At first glance, this seems surprising given the overt racism and intense hostility displayed by the new government toward Palestinians in Israel and the occupied territories. But from a lack of identification with the messaging and symbols of the protests to rejecting their narrow goals, Palestinian citizens have no shortage of reasons to stay away. Even so, many Palestinian political and civil society leaders are urging Palestinians to join the Jewish masses in opposition to the government.

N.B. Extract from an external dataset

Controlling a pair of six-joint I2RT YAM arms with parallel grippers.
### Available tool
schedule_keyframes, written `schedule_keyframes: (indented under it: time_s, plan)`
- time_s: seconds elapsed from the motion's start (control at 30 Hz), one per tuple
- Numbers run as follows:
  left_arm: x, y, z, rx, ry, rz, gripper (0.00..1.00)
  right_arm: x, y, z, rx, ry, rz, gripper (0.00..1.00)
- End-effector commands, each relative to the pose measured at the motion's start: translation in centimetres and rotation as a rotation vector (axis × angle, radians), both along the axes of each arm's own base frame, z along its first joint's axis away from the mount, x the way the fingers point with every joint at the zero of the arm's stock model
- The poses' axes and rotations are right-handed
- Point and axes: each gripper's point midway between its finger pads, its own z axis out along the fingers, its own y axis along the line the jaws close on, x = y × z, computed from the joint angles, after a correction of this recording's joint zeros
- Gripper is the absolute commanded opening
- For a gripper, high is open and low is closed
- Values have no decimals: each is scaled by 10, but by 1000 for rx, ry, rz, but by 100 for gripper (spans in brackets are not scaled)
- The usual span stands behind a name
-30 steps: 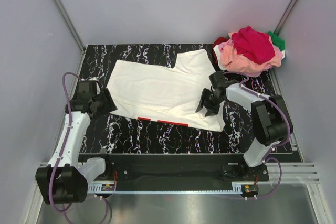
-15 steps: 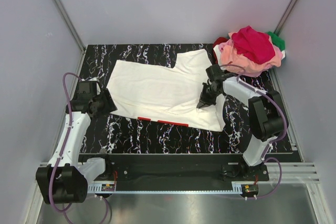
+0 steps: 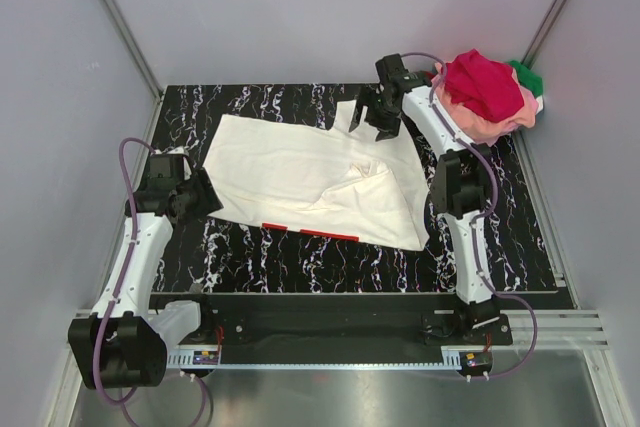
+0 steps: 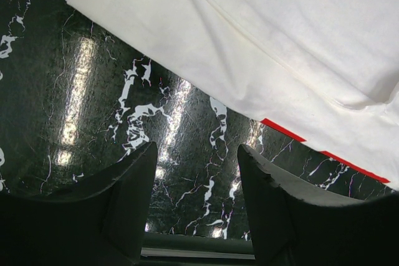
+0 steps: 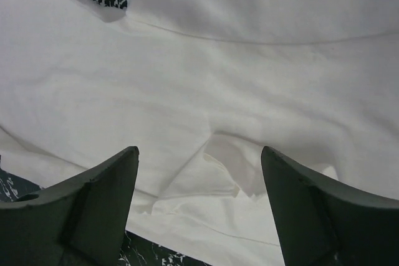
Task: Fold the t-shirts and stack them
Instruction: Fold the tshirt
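A white t-shirt (image 3: 290, 172) lies spread on the black marble table (image 3: 250, 252), with a red strip (image 3: 310, 232) along its near edge. A rumpled ridge (image 3: 368, 173) stands up in its right half. My right gripper (image 3: 372, 127) hangs open high over the shirt's far right corner; in the right wrist view the ridge (image 5: 227, 160) lies below the gap of that gripper (image 5: 199, 154), untouched. My left gripper (image 3: 200, 195) is open over bare table just off the shirt's left edge; its wrist view shows the gripper (image 4: 196, 175) with the shirt (image 4: 280, 42) beyond its fingertips.
A heap of other t-shirts (image 3: 485, 92), pink, magenta, dark red and green, sits at the back right corner. Grey walls close in the table on three sides. A black rail (image 3: 330, 312) with the arm bases runs along the near edge.
My right gripper shut on the shirt's right half, then rose toward the far edge and opened, leaving a raised ridge in the cloth. The left arm stayed put.
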Motion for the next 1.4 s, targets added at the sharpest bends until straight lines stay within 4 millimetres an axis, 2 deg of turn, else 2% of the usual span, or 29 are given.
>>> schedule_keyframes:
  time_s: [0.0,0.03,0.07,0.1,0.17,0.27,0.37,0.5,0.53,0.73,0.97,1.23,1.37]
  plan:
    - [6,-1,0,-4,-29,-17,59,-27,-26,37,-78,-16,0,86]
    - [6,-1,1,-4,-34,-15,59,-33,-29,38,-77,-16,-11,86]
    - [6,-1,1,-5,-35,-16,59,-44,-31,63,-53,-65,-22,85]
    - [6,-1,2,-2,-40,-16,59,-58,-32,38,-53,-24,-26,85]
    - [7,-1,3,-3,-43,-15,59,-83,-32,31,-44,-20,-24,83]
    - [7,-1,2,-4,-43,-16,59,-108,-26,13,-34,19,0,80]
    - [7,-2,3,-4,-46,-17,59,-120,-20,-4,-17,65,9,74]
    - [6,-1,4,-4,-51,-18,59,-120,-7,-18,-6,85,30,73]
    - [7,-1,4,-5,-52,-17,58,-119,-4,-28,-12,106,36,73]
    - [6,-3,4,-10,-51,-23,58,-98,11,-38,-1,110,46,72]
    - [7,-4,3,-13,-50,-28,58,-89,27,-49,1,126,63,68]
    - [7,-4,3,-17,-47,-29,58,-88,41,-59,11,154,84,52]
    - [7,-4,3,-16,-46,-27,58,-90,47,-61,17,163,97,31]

“It is possible that the geographical distance is one of the reasons preventing Palestinian citizens from participating in the demonstrations in Tel Aviv, but it is certainly not the main one,” Raja Zaatry, a member of Hadash’s political committee with a seat on the Haifa City Council, told +972. “The main reason is that the Palestinian public — even though it feels that this extreme government and its policies are dangerous — is indifferent to what is happening in the country in general.”
The issues that preoccupy the Jewish Israelis protesting against the government, Zaatry said, are not the same as those preoccupying Palestinian citizens; the demand for equality, resistance to the occupation, and the spread of crime in Palestinian society do not mobilize thousands of Jewish protesters. “[Israelis] want Palestinian-Jewish partnership only up to a point,” Zaatry said, “and therefore Palestinian citizens do not see themselves as part of this struggle. We are against both this government and the regime. We want equal citizenship for all.”
Zaatry noted that the lack of Palestinian participation in mass demonstrations in Israel is not new; the same was true of the 2011 social justice movement and the 2020-21 “Balfour” protests against Netanyahu, among others. “The protesters today are calling for a return to the status quo ante, to what came just before the Netanyahu government. And we, as Arabs [Palestinians], frankly, have no desire for that,” Zaatry explained.
Jewish protesters, he continued, “call for democracy, but the Palestinians say that democracy is not possible without equality, and democracy cannot coexist with occupation and [military] control over millions of people. [Itamar] Ben Gvir and [Bezalel] Smotrich are not the exceptions; they are part of an ideology that is based on Jewish supremacy.”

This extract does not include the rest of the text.